I can imagine a smoother on-ramp to horizontal competition by using core data and functionality APIs to unlock greater interoperability. With proper APIs, a competitor could allow its users to continue to benefit from the network effects of the platform by interfacing with the platform’s other users. The result is a path for users to switch and encourage their friends to switch as well — forcing the platform operator to compete to offer a better experience if it wants to keep its users, rather than capturing them using their own data and relationships.
This approach stays consistent with the core principle that competition policy is meant to support competition, not competitors — users aren’t forced to leave the platform via a breakup or other aggressive intervention, nor is any uneven benefit conferred onto the competitors. And, because the interoperability principle requires only offering core data and functionality, the internal business intelligence derived from the platform’s users through proprietary analysis wouldn’t need to be included or offered through the APIs — and incentives to invest in improving the user experience would be preserved, in large part.
Business model complexities
The story of interoperability paints a pretty picture of a competitive market, but the reality is a little messier and a few more details will need to be worked out. One is how to avoid undercutting the business models of platforms that depend on displaying advertising for revenue. Twitter solves this problem through API policies that pass its advertisements downstream. Other businesses might choose to charge for access to the API, rather than offering it for free. Different kinds of platforms might have different solutions to this, all reasonably operating within their own market segments. There’s some risk here that API policies create opportunities to charge monopoly rent or otherwise engage in unfair anticompetitive activity. But, we have well established competition law mechanisms to oversee such a dynamic!
One other complexity could in some contexts arise from use of the API itself: business intelligence might be able to be derived from the ways in which APIs are called. If a competitor to a platform is using the platform’s APIs in interesting, unique, and/or disruptive ways, the platform operator may be able to learn enough from those calls to replicate the behavior — essentially making it impossible to keep some kinds of trade secrets secret. It’s a catch-22 for the digital platform economy — you need the information and access to users and network effects to succeed, but in taking advantage of it, you expose yourself to the possibility of revealing your business secrets. Depending on the context, it’s possible that competition principles and enforcement can provide a ready solution to this as well; though it may require more thought.

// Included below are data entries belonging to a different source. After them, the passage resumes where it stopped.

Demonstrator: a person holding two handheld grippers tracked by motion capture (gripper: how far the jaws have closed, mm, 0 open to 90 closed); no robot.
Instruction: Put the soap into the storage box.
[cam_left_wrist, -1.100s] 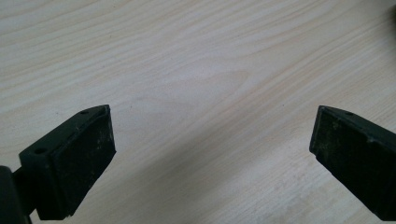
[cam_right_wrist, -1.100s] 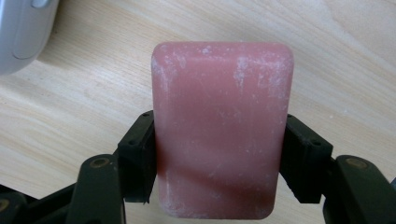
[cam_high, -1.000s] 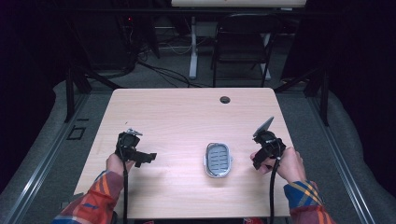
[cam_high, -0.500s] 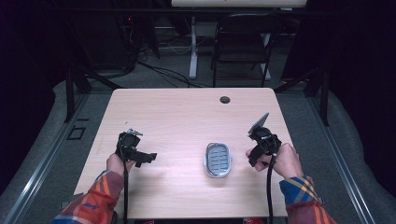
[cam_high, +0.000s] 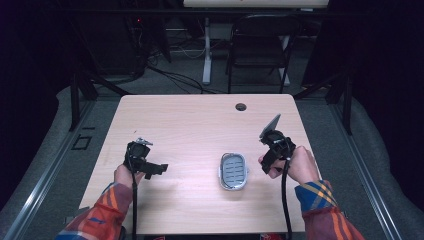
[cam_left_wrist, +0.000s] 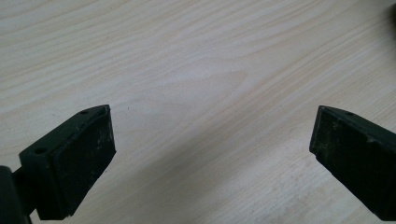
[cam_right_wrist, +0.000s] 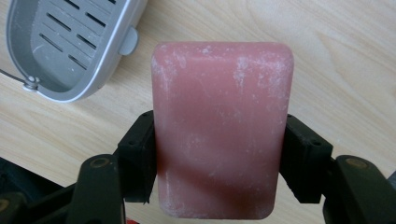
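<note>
Right hand-held gripper (cam_right_wrist: 219, 154) nearer soap dish (cam_right_wrist: 70, 42); clamps pink soap (cam_right_wrist: 222, 126).

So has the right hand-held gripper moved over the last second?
Yes. The right hand-held gripper has edged left, closing the gap to the grey soap dish, which has stayed put on the table.

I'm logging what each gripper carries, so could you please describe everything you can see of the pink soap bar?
The pink soap bar is a flat rectangular block with rounded corners, its matte face dusted with whitish residue. The right gripper is shut on it, one black finger pressing each long side near the lower half, so the bar stands out past the fingers above the wooden table. It is beside the empty grey slotted soap dish, not in it.
</note>
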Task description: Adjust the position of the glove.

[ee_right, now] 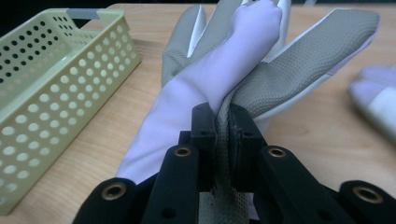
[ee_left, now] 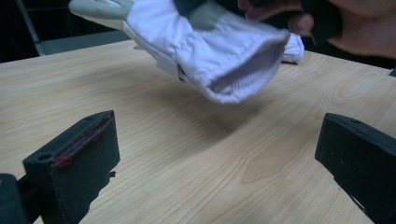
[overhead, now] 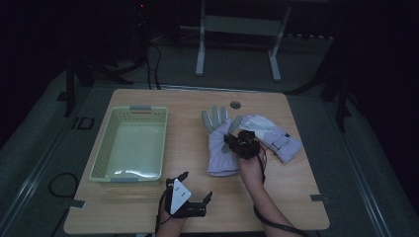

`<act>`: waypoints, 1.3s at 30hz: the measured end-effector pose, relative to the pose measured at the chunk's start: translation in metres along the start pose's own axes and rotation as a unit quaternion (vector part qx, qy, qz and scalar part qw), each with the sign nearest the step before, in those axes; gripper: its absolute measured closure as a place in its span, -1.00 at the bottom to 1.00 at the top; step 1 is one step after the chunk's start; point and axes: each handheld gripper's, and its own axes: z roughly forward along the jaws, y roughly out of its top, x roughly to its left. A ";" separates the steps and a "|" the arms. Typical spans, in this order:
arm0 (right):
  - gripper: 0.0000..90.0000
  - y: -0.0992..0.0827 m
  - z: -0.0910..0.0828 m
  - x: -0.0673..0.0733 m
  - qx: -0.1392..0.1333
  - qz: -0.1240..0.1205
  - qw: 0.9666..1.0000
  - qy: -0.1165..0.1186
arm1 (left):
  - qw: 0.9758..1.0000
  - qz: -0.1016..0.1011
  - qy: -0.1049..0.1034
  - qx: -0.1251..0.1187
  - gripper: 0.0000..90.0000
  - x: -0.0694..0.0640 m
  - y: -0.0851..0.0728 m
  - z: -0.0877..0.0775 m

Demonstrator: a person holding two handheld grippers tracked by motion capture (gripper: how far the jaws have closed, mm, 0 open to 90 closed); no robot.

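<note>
Glove (overhead: 221, 148), lavender with grey palm, sits at centre-right of the high view, its cuff lifted off the surface (overhead: 197, 212) because the right gripper (overhead: 232, 139) pinches it, while the left gripper (overhead: 197, 186), fingers spread, waits lower centre beside the basket (overhead: 101, 158).

Pale wooden table (overhead: 296, 197) with rounded corners, grain running left to right. Small round grey disc (overhead: 235, 104) set into the top near the far edge. Grey tabs at the near corners, one right (overhead: 316, 198), one left (overhead: 76, 203). Grey floor (overhead: 44, 148) all around, dim. Beyond the far edge, a light metal frame (overhead: 200, 49) on two upright legs. Black cables (overhead: 153, 64) trailing down at far left; another looped cable (overhead: 62, 183) lying near left of the table.
</note>
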 end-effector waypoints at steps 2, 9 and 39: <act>0.83 -0.006 0.005 0.001 0.005 0.003 1.000 0.003 | 1.000 -0.001 0.000 0.000 -1.00 0.000 0.000 0.000; 0.83 -0.019 0.028 0.001 0.018 0.027 0.999 -0.021 | 1.000 -0.004 -0.001 -0.001 -1.00 0.001 0.000 0.000; -0.15 -0.019 0.028 -0.018 0.054 -0.052 0.997 -0.006 | 1.000 -0.011 0.001 0.001 -1.00 0.002 0.000 -0.001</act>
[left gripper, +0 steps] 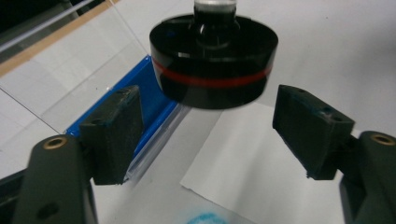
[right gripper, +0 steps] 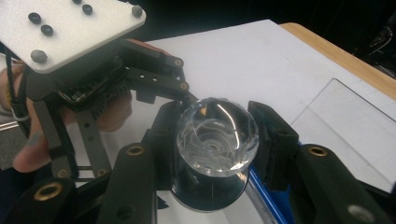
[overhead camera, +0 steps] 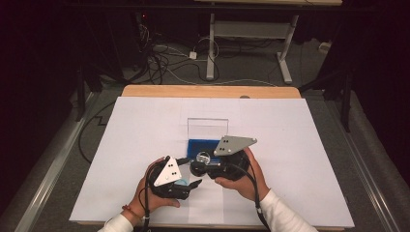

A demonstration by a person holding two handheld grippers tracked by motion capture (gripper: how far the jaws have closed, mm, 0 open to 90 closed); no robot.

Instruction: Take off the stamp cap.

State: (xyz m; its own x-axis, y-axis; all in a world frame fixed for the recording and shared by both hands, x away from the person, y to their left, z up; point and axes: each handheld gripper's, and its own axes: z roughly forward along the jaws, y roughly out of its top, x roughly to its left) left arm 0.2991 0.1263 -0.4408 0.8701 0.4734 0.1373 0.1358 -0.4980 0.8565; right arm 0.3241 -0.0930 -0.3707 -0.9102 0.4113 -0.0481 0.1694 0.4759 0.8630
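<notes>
We see the right hand-held gripper (right gripper: 217, 140) closed on a clear glass knob (right gripper: 217, 136) that sits on a black round base with a red band (left gripper: 214, 63), held above the desk (overhead camera: 300, 145) near the middle of its near edge. The left hand-held gripper (left gripper: 208, 130) faces the base from just below; its pads (left gripper: 116, 133) stand apart on either side of the base without touching it. Behind them, a blue tray with a clear upright panel (overhead camera: 207, 126) rests near the desk's centre.
</notes>
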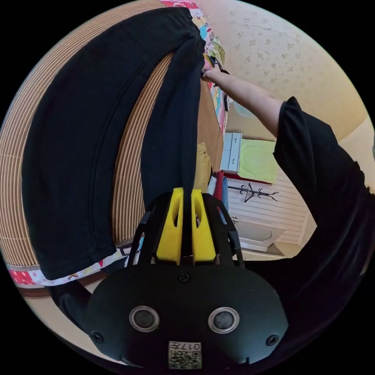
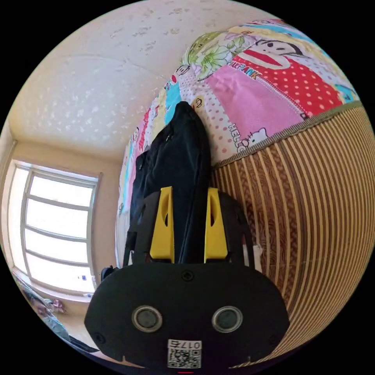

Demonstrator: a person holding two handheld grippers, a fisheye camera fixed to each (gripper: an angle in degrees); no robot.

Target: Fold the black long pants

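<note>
**Both grippers clamped on the black pants**

Left gripper: yellow jaws nearly together w/ a thin fold of the black long pants pinched between them, at the end of one leg. That leg runs taut from the jaws up toward the far end of the garment. Other leg lies flat on the striped bamboo mat, curving away to one side, its hem reaching the mat's edge over a strip of patterned sheet.

Right gripper: jaws set wider but pressing on a thick bunch of the pants (looks like the waist end, zips visible on the cloth). Bunch sits where mat meets the cartoon-print sheet.

Left gripper view also has the person's bare forearm stretched to the far end of the pants, hand there on a dark device; black sleeve nearer the camera. Beyond the bed: white drawer unit, yellow-green panel, coat stand.

Right gripper view: pale patterned wall and a bright window off to the side.
</note>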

The vision for data portability — at least in the context of competition — depends on having a number of compatible applications and services to choose from, all available through the same device and internet connection. What motivated me to start digging into competition policy a couple years ago was my worry that we won’t have those choices in the future, that the internet is headed towards a future of vertically integrated technology silos that don’t play with each other. In that world, data portability is no longer a competition concern — because there’s nothing to port the data to. To flip that story on its head, though: If we protect interoperability and access to APIs to ensure a future for competitive choices, I believe we can parlay that into solving the data portability problem at the same time.